Task brief -> Would you please transcribe the entire listing exactly?

Dataset extract ->
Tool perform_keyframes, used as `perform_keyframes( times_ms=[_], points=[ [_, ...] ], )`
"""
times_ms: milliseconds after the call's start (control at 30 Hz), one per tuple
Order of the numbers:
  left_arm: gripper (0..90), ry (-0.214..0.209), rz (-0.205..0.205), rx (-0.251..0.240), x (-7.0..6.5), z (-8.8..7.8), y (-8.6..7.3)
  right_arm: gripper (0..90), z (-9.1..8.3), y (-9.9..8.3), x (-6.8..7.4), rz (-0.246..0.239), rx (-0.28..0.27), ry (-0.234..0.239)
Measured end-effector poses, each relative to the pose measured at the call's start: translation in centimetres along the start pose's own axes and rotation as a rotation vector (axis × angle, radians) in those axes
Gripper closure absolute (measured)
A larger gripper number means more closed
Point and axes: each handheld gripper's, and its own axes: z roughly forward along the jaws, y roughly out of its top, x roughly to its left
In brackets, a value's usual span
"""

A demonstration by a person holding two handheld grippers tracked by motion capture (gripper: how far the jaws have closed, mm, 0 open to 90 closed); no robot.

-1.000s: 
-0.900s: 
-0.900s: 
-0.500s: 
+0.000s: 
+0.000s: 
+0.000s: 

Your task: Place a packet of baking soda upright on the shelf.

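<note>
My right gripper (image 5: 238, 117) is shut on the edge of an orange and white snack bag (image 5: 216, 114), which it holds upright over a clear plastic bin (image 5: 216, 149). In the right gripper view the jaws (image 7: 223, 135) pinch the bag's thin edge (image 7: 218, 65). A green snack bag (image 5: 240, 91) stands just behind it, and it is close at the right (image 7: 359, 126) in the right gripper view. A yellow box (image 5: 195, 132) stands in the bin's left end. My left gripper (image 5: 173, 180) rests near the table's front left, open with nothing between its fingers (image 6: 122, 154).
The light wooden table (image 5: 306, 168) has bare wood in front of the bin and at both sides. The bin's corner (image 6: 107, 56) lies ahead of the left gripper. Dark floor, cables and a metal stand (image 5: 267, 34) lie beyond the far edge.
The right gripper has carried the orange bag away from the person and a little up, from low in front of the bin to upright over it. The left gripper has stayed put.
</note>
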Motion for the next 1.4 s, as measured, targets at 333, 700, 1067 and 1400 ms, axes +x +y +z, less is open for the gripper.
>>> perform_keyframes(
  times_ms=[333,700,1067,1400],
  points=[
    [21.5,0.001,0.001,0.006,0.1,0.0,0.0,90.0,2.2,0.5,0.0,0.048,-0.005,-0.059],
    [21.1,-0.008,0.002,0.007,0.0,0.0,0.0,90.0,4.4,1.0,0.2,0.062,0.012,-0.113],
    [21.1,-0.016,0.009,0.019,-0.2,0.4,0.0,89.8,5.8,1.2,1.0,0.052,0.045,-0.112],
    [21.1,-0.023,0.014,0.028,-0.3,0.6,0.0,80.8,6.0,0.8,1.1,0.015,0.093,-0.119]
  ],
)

Output ->
Tool perform_keyframes, used as `perform_keyframes( times_ms=[_], points=[ [_, ...] ], )`
"""
times_ms: milliseconds after the call's start (control at 30 Hz), one per tuple
Order of the numbers:
  left_arm: gripper (0..90), ry (-0.214..0.209), rz (-0.205..0.205), rx (-0.251..0.240), x (-7.0..6.5), z (-8.8..7.8), y (-8.6..7.3)
  right_arm: gripper (0..90), z (-9.1..8.3), y (-9.9..8.3), x (-6.8..7.4), rz (-0.246..0.239), rx (-0.28..0.27), ry (-0.234..0.239)
Measured end-effector poses, each relative to the pose measured at the call's start: translation in centimetres along the start pose's own axes and rotation as a rotation vector (axis × angle, radians) in those axes
Gripper closure absolute (measured)
A larger gripper number means more closed
Point and axes: each handheld gripper's, and its own axes: z roughly forward along the jaws, y roughly out of its top, x roughly to its left
In brackets, a value's usual span
"""

A demonstration by a person holding two handheld grippers tracked by motion capture (gripper: how far the jaws have closed, mm, 0 open to 90 closed); no robot.

-1.000s: 
-0.900s: 
-0.900s: 
-0.500s: 
+0.000s: 
+0.000s: 
+0.000s: 

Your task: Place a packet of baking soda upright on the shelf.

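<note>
My right gripper (image 5: 238, 117) is shut on the edge of an orange and white snack bag (image 5: 216, 114), which it holds upright over a clear plastic bin (image 5: 216, 149). In the right gripper view the jaws (image 7: 223, 135) pinch the bag's thin edge (image 7: 218, 65). A green snack bag (image 5: 240, 91) stands just behind it, and it is close at the right (image 7: 359, 126) in the right gripper view. A yellow box (image 5: 195, 132) stands in the bin's left end. My left gripper (image 5: 173, 180) rests near the table's front left, open with nothing between its fingers (image 6: 122, 154).
The light wooden table (image 5: 306, 168) has bare wood in front of the bin and at both sides. The bin's corner (image 6: 107, 56) lies ahead of the left gripper. Dark floor, cables and a metal stand (image 5: 267, 34) lie beyond the far edge.
The right gripper has carried the orange bag away from the person and a little up, from low in front of the bin to upright over it. The left gripper has stayed put.
</note>
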Motion for the next 1.4 s, as measured, targets at 333, 700, 1067 and 1400 ms, axes +x +y +z, less is open for the gripper.
>>> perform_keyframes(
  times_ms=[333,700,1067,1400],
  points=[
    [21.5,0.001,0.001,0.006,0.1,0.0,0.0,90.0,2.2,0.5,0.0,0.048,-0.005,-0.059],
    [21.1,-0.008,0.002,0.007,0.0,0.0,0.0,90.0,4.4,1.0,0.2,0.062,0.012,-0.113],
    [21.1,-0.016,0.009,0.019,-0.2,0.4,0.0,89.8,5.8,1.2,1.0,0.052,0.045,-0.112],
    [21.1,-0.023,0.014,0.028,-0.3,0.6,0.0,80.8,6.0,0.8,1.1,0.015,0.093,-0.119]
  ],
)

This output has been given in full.